For even a bottle of bubbly and the Man of the Match award in Tuesday night's 1-0 home defeat by promotion-chasing Stoke City was little consolation for a second, straight home defeat – and all to the biggest, sucker punch of a goal.
With just one win from their last six games, Glenn Roeder's “flat” patch continues. Hence the need to dig out a real tonic for the troops this weekend against the Blades.
“Not at all – I just wished we would have won,” said Croft, asked as to whether that Man of the Match champagne made City's latest reverse any easier to swallow.
“Performance-wise it was better – we passed it well; we got forward; we created things. On that side of things, it was good. But it doesn't make you feel any better coming away when you know you've lost three points.”
And that was the key. For all their much-improved movement, for all the resiliance they showed for all but one moment of the night's contest, the result was everything. One long throw, one soft header and the Canaries have now got to spend the last eight games scrabbling about looking for those last half-a-dozen or so points they still need to guarantee them safety.
And in the meantime they can sit back and watch as the Stokes and the Watfords slug it out for an automatic ticket to the top flight. The pair actually meet this weekend at Vicarage Road – Danny Shittu versus Mamady Sidibe, Rory Delap versus Leigh Bromby.
It might not exactly be a Thriller in Manila, but it will still be one almighty clash of two, Championship heavyweights.
For what both make lack in entertainment, both more than make up for in brute effectiveness. Smash their way to the top flight and few supporters will be complaining – that will come if either side fails to adapt and goes on to give Derby County a run for their money in terms of a Premiership season being all but over by Christmas.
That's the $64 million question – can in the course of one summer Messrs Boothroyd and Pulis swap beauty for the beast? For up there among the footballing gods, not only are players invariably six-foot plus tall; big, strong, athletic; with pace, power and everything else to burn… but they can also play.
“It's sides like that who have been effective this year – your Watfords and your Stokes. They're effective at it and you've got to counter-act that,” said Croft, which the Canaries did. Almost.

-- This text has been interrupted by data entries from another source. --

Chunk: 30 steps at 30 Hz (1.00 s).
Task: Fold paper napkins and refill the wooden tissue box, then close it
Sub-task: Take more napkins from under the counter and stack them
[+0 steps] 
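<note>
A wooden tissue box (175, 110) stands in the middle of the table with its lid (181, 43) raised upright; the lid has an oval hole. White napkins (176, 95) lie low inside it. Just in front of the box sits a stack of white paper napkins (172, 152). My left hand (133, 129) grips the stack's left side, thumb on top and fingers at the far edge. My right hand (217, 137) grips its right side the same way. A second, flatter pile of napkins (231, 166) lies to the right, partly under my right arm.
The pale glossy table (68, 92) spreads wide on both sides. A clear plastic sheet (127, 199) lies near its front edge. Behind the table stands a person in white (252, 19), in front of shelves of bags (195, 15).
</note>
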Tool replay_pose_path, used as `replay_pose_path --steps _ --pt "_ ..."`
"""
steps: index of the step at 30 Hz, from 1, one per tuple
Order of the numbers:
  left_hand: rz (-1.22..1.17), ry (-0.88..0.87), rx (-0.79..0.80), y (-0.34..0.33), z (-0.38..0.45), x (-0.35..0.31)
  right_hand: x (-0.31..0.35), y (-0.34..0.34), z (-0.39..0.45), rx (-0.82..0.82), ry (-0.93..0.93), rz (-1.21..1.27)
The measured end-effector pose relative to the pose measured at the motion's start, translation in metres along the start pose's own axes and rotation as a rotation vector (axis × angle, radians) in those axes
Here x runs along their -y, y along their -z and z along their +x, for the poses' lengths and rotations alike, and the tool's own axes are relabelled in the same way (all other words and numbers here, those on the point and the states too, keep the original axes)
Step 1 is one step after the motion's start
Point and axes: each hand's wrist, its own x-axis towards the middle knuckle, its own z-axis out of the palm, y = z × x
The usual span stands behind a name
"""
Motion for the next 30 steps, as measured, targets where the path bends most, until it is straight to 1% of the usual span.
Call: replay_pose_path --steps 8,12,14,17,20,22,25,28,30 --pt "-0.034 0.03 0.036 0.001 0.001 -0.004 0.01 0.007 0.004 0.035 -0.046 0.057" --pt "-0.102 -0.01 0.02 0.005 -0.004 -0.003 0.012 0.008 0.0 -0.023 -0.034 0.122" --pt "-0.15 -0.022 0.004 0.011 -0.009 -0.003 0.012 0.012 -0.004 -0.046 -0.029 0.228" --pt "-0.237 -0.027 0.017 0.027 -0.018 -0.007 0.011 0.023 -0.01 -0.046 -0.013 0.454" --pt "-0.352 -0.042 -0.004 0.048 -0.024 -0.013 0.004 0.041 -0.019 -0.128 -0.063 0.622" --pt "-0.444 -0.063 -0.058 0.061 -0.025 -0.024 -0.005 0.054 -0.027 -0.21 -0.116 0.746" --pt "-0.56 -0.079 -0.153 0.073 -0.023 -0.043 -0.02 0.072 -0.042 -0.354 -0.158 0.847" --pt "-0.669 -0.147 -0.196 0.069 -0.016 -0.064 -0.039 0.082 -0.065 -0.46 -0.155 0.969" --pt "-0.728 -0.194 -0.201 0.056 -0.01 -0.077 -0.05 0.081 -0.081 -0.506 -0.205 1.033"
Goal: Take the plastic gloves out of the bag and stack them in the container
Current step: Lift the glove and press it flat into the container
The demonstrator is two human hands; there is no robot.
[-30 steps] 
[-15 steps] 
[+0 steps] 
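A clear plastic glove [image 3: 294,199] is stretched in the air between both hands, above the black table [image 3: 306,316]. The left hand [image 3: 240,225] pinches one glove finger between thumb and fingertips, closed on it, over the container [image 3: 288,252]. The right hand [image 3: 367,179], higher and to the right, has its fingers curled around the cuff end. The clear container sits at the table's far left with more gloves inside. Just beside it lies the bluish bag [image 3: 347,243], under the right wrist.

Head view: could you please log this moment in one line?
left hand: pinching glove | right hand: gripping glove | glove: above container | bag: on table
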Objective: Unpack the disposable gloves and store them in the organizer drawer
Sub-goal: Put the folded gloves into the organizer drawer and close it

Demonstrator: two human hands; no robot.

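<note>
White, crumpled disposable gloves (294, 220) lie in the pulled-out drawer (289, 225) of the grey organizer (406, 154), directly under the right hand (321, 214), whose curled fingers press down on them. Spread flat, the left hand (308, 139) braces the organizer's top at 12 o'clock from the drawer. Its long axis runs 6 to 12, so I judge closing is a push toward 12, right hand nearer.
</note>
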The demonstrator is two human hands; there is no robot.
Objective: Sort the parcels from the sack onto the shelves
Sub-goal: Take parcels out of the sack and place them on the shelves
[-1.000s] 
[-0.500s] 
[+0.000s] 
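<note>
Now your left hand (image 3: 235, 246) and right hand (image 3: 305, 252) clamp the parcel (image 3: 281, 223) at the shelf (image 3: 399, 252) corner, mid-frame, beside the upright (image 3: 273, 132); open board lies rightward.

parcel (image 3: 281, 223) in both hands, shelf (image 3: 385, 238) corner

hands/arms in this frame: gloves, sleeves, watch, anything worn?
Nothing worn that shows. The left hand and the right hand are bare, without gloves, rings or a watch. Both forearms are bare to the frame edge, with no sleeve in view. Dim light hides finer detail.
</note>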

And perhaps on other nights, as the 22-year-old winger got his supply line going in the game's dying minutes, someone, somewhere might have bagged one of the clutch of big chances that Norwich created. Ched Evans would have powered his free header in; Jamie Cureton would have stabbed his three-yard effort right of the post as opposed to the left…
“A few of the lads had a few chances; we could have won two or three-one, but it wasn't to be tonight. The goals didn't go in and it's case of still having to push on to get that elusive win,” admitted Croft afterwards.

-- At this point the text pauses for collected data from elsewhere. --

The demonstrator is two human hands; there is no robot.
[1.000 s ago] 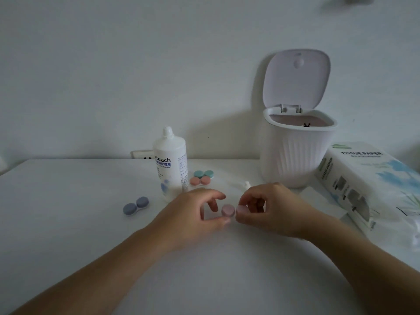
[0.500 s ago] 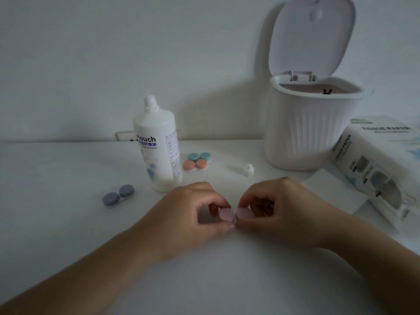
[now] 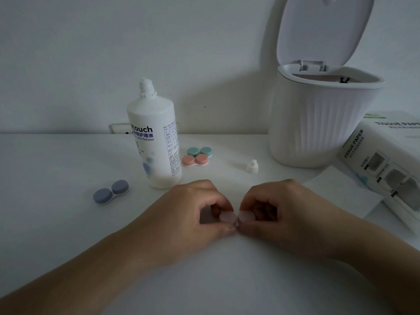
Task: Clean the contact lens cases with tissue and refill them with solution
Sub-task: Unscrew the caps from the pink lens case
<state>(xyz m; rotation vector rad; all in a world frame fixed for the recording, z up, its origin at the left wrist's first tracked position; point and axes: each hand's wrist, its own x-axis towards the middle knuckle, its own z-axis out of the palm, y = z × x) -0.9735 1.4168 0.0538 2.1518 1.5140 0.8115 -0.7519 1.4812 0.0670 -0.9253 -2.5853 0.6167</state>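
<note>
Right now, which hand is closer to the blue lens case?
Left. The left hand sits just right of the blue lens case; the right hand is farther right.

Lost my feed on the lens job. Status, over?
Left hand and right hand each pinch a cap of the pink lens case on the table. Solution bottle uncapped, upright behind. Nothing in the way.
</note>
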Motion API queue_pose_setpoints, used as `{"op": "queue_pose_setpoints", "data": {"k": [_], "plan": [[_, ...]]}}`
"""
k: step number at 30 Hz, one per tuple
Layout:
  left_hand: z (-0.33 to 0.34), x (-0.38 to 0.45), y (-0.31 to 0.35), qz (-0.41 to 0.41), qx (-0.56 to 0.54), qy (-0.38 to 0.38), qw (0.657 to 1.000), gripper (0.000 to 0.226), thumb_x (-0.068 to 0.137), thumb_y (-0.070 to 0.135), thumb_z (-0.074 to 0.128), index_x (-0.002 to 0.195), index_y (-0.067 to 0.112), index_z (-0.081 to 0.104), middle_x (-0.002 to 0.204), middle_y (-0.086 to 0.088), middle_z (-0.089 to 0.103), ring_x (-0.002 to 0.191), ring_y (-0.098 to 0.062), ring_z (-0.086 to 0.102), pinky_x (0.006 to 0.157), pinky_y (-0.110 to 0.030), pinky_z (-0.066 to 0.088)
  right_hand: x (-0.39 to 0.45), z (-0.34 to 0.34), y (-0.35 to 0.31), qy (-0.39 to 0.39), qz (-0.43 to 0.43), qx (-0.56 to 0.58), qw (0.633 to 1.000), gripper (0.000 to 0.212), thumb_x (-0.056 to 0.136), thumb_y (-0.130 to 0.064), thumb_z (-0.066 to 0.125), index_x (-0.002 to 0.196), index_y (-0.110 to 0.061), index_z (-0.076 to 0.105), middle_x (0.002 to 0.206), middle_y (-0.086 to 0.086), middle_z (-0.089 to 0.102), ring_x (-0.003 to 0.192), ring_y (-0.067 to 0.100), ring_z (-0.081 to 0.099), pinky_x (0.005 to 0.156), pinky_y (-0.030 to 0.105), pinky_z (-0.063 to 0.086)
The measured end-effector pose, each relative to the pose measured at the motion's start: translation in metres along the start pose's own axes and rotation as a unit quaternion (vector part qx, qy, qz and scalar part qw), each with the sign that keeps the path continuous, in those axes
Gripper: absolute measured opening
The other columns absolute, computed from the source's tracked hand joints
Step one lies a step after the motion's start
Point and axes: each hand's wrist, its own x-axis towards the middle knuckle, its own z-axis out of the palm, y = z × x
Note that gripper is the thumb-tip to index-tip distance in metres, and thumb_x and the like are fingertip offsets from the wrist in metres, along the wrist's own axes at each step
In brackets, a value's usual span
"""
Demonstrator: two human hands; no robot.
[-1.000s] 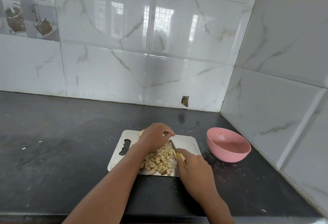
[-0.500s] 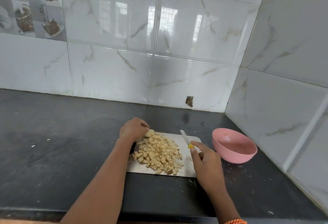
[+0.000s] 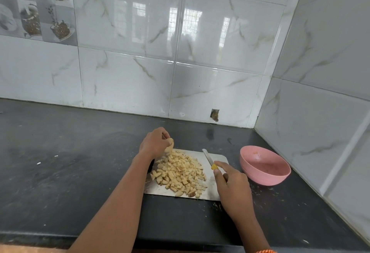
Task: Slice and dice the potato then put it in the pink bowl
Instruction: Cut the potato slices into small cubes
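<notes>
A pile of diced potato [image 3: 179, 172] covers the middle of a steel cutting board [image 3: 217, 159] on the dark counter. At the board's far left corner my left hand [image 3: 155, 142] grips an uncut potato piece [image 3: 169, 146], lifted slightly above the pile. To the right of the pile my right hand [image 3: 233, 188] holds a small knife [image 3: 208, 158] by its yellow handle, with the blade pointing away over the board. The pink bowl [image 3: 264, 165] stands just right of the board; apart from a few smears, its inside looks bare.
The black counter [image 3: 70, 162] runs to the left with small white crumbs on it. Tiled walls close the back and the right side, meeting in a corner behind the bowl. The counter's front edge lies under my forearms.
My left hand left the diced pile and picked up an uncut piece at the board's far left corner. My right hand drew the knife out of the pile to the right.
</notes>
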Motion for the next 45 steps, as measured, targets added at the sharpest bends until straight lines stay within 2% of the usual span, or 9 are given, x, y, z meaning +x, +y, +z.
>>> {"op": "queue_pose_setpoints", "data": {"k": [3,6,11,18,24,28,36,42,45], "plan": [[0.0,0.0,0.001,0.013,-0.023,0.021,0.999,0.013,0.098,0.029,0.071,0.097,0.036,0.06,0.104,0.008,0.07,0.092,-0.018,0.069,0.088,-0.047,0.059,0.0,0.001,0.0,0.001,-0.005,-0.007,1.0,0.031,0.103,-0.036,0.054,0.132,-0.038,0.066,0.068,-0.009,0.066,0.059,0.007,0.054,0.063,0.03,0.046],[0.0,0.0,0.005,0.034,-0.055,0.043,0.997,0.014,0.096,0.03,0.074,0.095,0.037,0.062,0.099,0.011,0.071,0.089,-0.017,0.07,0.086,-0.049,0.061,0.001,0.003,0.003,0.003,0.0,-0.017,1.0,0.033,0.103,-0.04,0.052,0.134,-0.038,0.065,0.079,-0.008,0.069,0.069,0.013,0.057,0.069,0.036,0.051],[0.014,-0.014,0.031,0.115,-0.094,0.029,0.989,0.018,0.091,0.029,0.081,0.09,0.037,0.065,0.09,0.018,0.074,0.085,-0.004,0.072,0.081,-0.045,0.064,0.001,0.001,0.002,0.04,0.019,-0.041,0.998,0.033,0.104,-0.04,0.049,0.134,-0.037,0.063,0.072,-0.01,0.061,0.071,0.015,0.058,0.071,0.04,0.056],[0.054,-0.052,0.072,0.275,-0.007,-0.046,0.96,0.017,0.086,0.037,0.083,0.085,0.036,0.066,0.091,0.021,0.065,0.082,0.001,0.059,0.072,-0.026,0.044,0.001,-0.003,0.002,0.108,0.084,0.002,0.991,0.032,0.104,-0.034,0.053,0.133,-0.032,0.066,0.111,0.001,0.074,0.099,0.024,0.067,0.085,0.045,0.056],[0.062,-0.054,0.07,0.249,0.038,-0.046,0.967,0.009,0.097,0.035,0.069,0.1,0.036,0.077,0.091,0.026,0.071,0.086,0.01,0.059,0.071,-0.023,0.042,0.001,-0.005,-0.001,0.116,0.091,0.005,0.989,0.031,0.104,-0.033,0.055,0.132,-0.03,0.068,0.112,-0.001,0.076,0.095,0.021,0.067,0.082,0.04,0.056],[0.061,-0.048,0.067,0.252,0.054,-0.029,0.966,0.012,0.099,0.034,0.067,0.103,0.037,0.077,0.099,0.023,0.073,0.096,0.0,0.056,0.079,-0.027,0.044,0.001,-0.004,-0.002,0.116,0.097,0.001,0.988,0.032,0.104,-0.035,0.055,0.133,-0.03,0.067,0.114,-0.002,0.075,0.095,0.019,0.068,0.082,0.042,0.058],[0.06,-0.049,0.066,0.305,0.114,-0.18,0.928,0.022,0.089,0.045,0.077,0.11,0.04,0.082,0.123,0.024,0.071,0.117,0.001,0.054,0.098,-0.023,0.037,0.001,-0.004,-0.005,0.113,0.101,0.0,0.988,0.032,0.103,-0.036,0.054,0.133,-0.032,0.066,0.107,-0.005,0.075,0.084,0.015,0.068,0.078,0.044,0.06],[0.069,-0.049,0.067,0.268,0.219,-0.059,0.936,0.034,0.09,0.057,0.073,0.117,0.037,0.08,0.126,0.02,0.07,0.12,-0.007,0.054,0.104,-0.037,0.039,-0.001,-0.006,-0.005,0.082,0.077,-0.054,0.992,0.032,0.104,-0.035,0.05,0.132,-0.032,0.065,0.105,-0.002,0.073,0.087,0.017,0.061,0.076,0.039,0.054],[0.071,-0.047,0.064,0.243,0.2,-0.03,0.949,0.033,0.089,0.059,0.071,0.112,0.037,0.081,0.123,0.02,0.071,0.119,-0.008,0.054,0.106,-0.039,0.038,-0.002,-0.006,-0.009,0.037,0.051,-0.137,0.988,0.034,0.106,-0.036,0.046,0.137,-0.032,0.06,0.105,0.001,0.073,0.085,0.019,0.057,0.07,0.034,0.043]]}}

Given the performance levels on offer against Leicester, Blackpool and Coventry, there was more than the odd straw to cling to. The Canaries were bright and inventive for much of Tuesday night's game and broke with both numbers and purpose whenever the occasion allowed.
But it is, as Roeder noted afterwards, goals that win matches. And with just 19 at home to their name all season, that's where Norwich's real problems lie. The law of averages insists that no-one will go through a season without conceding a goal at home – particularly to sides like Watford and Stoke who play the percentages all the time. Hence the over-riding need to trump their one, predictable strike with at least two or three of your own.

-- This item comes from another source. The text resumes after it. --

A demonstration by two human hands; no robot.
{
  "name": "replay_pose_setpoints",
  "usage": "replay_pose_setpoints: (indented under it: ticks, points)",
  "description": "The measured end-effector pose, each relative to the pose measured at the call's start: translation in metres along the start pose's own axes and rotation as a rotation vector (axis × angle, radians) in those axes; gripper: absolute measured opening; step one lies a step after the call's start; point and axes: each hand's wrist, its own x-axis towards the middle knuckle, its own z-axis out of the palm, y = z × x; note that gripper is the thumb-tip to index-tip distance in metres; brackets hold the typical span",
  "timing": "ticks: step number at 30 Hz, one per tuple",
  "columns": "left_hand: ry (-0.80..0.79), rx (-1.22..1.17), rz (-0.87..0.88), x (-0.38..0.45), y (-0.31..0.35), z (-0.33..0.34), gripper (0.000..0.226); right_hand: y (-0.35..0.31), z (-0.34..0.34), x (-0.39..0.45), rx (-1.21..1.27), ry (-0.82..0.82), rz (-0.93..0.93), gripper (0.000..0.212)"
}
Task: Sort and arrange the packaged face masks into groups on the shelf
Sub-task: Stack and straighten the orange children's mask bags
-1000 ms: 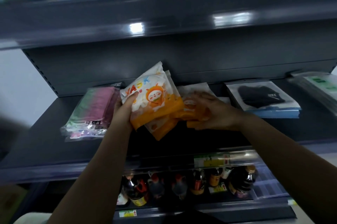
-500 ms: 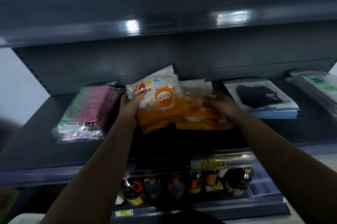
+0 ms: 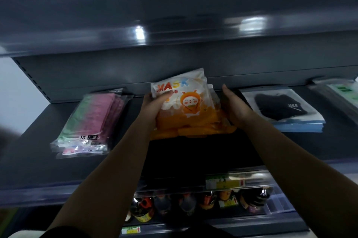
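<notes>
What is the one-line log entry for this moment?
left hand + right hand | squaring orange mask packs | middle shelf

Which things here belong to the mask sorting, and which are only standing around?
Belong: orange mask packs between left hand and right hand; pink-green packs; black mask packs; shelf.
Standing around: bottles below; price tags.

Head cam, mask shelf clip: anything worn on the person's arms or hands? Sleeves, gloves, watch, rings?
Both forearms are bare from wrist to the bottom of the frame: no sleeves in view. The left hand and right hand have no gloves, and no watch or bracelet shows at either wrist. No rings are visible, though the image is dim and slightly blurred. A dark garment edge shows at the bottom of the frame.
</notes>
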Motion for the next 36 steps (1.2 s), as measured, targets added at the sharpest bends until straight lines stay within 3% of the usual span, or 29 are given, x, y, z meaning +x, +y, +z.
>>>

Hence Roeder's revelation afterwards that he had been trying to prise something out of the striker loan market for the last two weeks in a bid to try and improve City's goal tally over the last few weeks of a long and testing season.
“I think that was the only way that they were going to score,” said Croft, as he looked back at the game's decisive moment – Delap's 58th minute missile into the near post that found Canary keeper David Marshall caught squarely in No Man's Land as the giant Sidibe rose to flick the ball.
“We play the better football, they've not really created much all night; they throw a ball in and head it over Marshy,” said Croft. “And obviously it was disappointing – we had chances. We played some better football than we have done in the last few weeks, but come away with nothing.”